Malto

Regions with significant populations
- India

Languages
- Malto • Mal Paharia • Regional languages

Religion
- Hinduism

Related ethnic groups
- Kurukh • Kisan • Mal Paharia

= Malto people =

Malto is a surname used by some members of the Sauria Paharia community. The Sauria Paharia are a Dravidian indigenous people living mainly in Jharkhand and West Bengal.. They speak Malto, related to the nearby Kurukh language, and Mal Paharia, variously classified as an Indo-Aryan language belonging to the Bengali-Assamese branch.

When the British first encountered them they were nomadic. They practised jhum cultivation, as well as hunting and gathering, and would often also raid the plains of Bihar, and would then retreat back into the forest. If there was a crop failure, death or other disaster, they would move to a new spot. Due to the remoteness of their territory they were never conquered by any of the many empires that claimed to rule the region. When the British induced Santals to cultivate the Rajmahal Hills, the Maltos fought back, but were eventually driven out.

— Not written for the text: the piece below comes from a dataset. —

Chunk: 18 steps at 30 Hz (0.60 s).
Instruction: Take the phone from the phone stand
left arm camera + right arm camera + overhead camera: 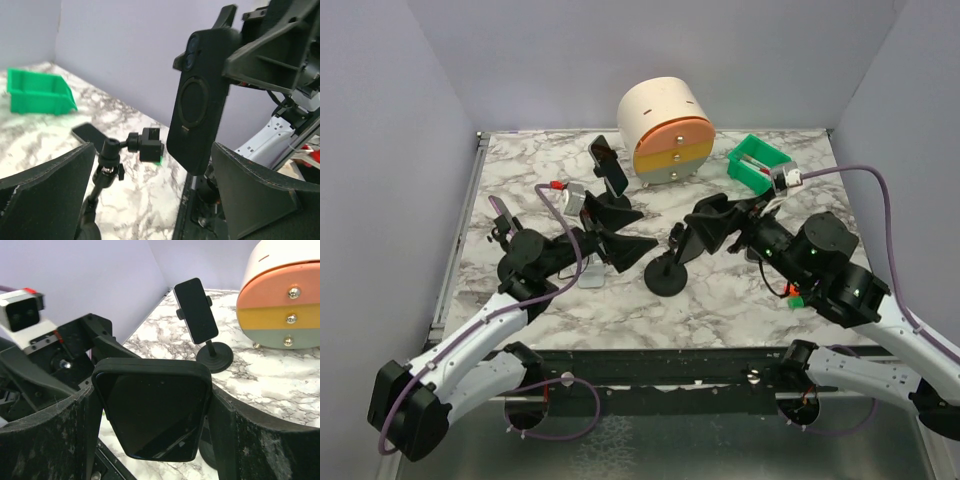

Today they still practice jhum cultivation, called kurwa in their language, and collect minor forest produce. They are plagued by many problems, including high levels of poverty and extreme malnutrition. For this reason they are classified as a Particularly Vulnerable Tribal Group. However some are now settled cultivators. They fish in summer, and many now work as daily wage labourers. A few have government jobs.

Among the Sauria Paharia, their traditional marriage ceremony is known as bedi, that takes place in a house. Their society has no restrictions on premarital sexual relations, and children not born out of a marriage can still live with the mother. Another type of common marriage is marriage by capture.

The Malto practice animism and revere a court of spirits known as Gosain. The main Malto god is Dharmer Gosain, a sun god, while their priests are known as demano.

The men wear a small loincloth, known as bhagwan, while the women wear two garments: panchi, an upper garment, usually an unstitched cloth, and pardhan, a cloth around the waist.